El concierto comenzó cincuenta minutos después de lo previsto, pero la gente no estaba impaciente. La primera fue “Corazón tatú”, de su reciente disco Repeat After Me, que demostró que quienes siguen al conjunto no solo buscan regodearse con viejas canciones, sino que también están atentos a su discografía.  Igual ocurrió con “Stay”, del mismo álbum, que muchos cantaron,  no todos con buen acento para el inglés. Fue la pieza con la que se arriesgaron a mitad de espectáculo después de haber interpretado “Esto es lo que hay”, con Servando Primera, y “Óyeme nena”, con Huáscar Barradas. En el primero, el cantante se tomó algunas licencias para añadirle ideas al tema. “Yo no le gusto a tu papá/ porque dice que soy malandro/ Yo nunca he tumbado a nadie/ aunque me esté llevando a su hija”, cantó el ex Salserín, que hizo la famosa vuelta que siempre se evoca en “De sol a sol”.

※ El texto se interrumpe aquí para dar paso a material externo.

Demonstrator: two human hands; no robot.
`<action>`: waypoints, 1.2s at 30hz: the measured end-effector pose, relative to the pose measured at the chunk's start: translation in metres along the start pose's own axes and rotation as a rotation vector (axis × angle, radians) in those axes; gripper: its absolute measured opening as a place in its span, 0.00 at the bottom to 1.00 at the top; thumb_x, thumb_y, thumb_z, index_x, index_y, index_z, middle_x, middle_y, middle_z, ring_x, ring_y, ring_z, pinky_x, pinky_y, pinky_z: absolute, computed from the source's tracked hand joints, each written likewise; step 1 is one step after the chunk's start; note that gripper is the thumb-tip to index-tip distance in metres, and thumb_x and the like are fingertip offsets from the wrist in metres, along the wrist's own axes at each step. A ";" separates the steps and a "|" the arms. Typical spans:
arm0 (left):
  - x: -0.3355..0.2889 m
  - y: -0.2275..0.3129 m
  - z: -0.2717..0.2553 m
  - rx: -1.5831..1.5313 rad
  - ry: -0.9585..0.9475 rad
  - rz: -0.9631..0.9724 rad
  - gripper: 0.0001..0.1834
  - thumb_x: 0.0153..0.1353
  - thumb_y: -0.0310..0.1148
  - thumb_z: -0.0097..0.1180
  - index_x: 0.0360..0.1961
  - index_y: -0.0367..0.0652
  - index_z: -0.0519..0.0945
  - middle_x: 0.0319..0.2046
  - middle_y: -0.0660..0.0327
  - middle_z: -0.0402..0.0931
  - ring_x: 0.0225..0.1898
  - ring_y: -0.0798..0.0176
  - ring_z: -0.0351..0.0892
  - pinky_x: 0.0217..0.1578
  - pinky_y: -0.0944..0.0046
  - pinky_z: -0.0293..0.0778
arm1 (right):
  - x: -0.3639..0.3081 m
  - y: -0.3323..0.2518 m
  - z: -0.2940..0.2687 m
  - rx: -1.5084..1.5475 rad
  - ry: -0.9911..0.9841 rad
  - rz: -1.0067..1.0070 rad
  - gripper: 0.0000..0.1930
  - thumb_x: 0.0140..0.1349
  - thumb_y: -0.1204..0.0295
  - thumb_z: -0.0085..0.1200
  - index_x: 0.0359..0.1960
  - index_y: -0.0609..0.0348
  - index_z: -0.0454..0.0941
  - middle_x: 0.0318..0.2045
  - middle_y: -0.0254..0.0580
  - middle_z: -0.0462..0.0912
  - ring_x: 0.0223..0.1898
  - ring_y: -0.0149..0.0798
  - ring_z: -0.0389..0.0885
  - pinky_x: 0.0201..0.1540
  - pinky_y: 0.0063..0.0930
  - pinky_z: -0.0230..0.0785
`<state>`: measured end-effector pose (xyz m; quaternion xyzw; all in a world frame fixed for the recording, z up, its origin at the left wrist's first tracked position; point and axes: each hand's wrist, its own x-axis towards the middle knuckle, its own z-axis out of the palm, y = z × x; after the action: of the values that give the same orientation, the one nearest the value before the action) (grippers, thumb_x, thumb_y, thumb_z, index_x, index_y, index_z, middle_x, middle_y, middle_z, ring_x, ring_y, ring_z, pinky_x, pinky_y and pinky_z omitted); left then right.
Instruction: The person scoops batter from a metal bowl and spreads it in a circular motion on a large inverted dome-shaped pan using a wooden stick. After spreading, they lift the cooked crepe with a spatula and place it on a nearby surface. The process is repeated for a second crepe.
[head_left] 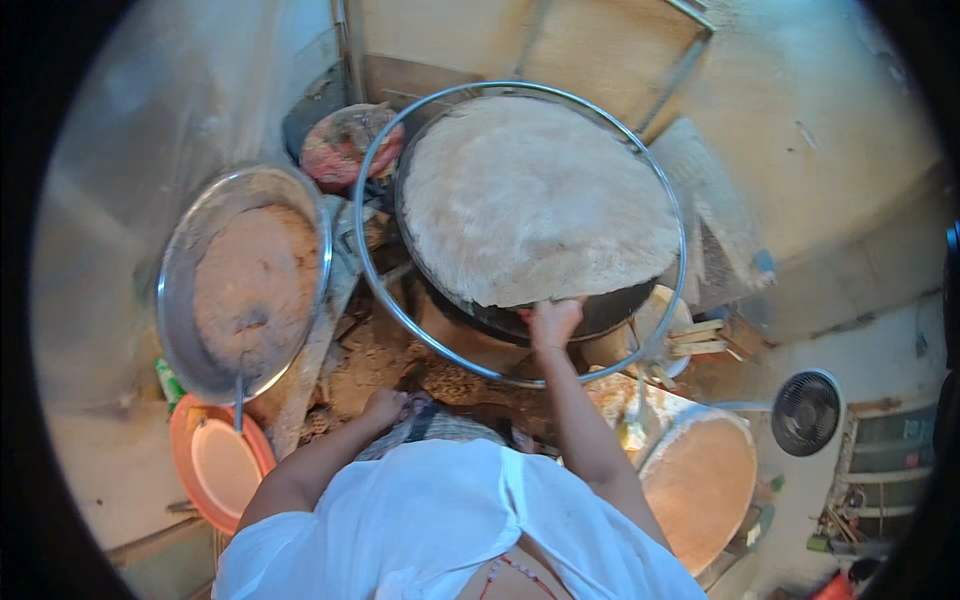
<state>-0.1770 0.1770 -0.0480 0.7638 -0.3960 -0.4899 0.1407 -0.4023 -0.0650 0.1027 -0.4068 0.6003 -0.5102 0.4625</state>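
Note:
A large pale flatbread (540, 200) covers most of a round dark griddle (615, 312) in front of me. At its near edge my right hand (555, 322) is closed, fingertips pinching the bread's rim; part of the fingers is hidden under it. A bare strip of griddle shows beside that hand. My left hand (385, 408) is low by my lap, curled closed next to a checked cloth (430, 425); whatever it may hold is hidden. A shiny metal hoop (420, 335) encircles the griddle.
At left stands a metal basin (172, 290) of brownish batter or flour with a metal handle (240, 400) over its rim. Below it is an orange plastic basin (195, 490). Wood sticks (697, 338), a round tan-topped surface (705, 490) and a fan (806, 412) lie rightward.

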 end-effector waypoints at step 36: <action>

“Esta es la parte que tenía que venir. Salserín con mucho swing”, expresó Julio Briceño, cantante de una agrupación que con su sonido ha reivindicado esos fenómenos de la cultura pop de los ochenta, noventa y años más recientes, como “Gangnam Style”, de la que versionaron –incompleta– en merengue.

El cuatrista Edward Ramírez se montó para tocar en “All Day Today”, un tema cónsono para ese calipso en el que también participó  Diego “el Negro” Álvarez, que junto con Álvaro Paiva Bimbo, en la guitarra acústica, acompañó a la banda en algunos temas.

Paiva Bimbo hizo los arreglos de cuerda para el show acústico que prevén presentar en 2015 en Venezuela y del que hay una sesión grabada en marzo en México. El sábado tocaron en ese formato “Viviré para ti” en bossa nova. El próximo año estará a la venta el DVD, del que entregaron una versión de cinco temas a quienes compraron sus entradas para los conciertos de fin de semana.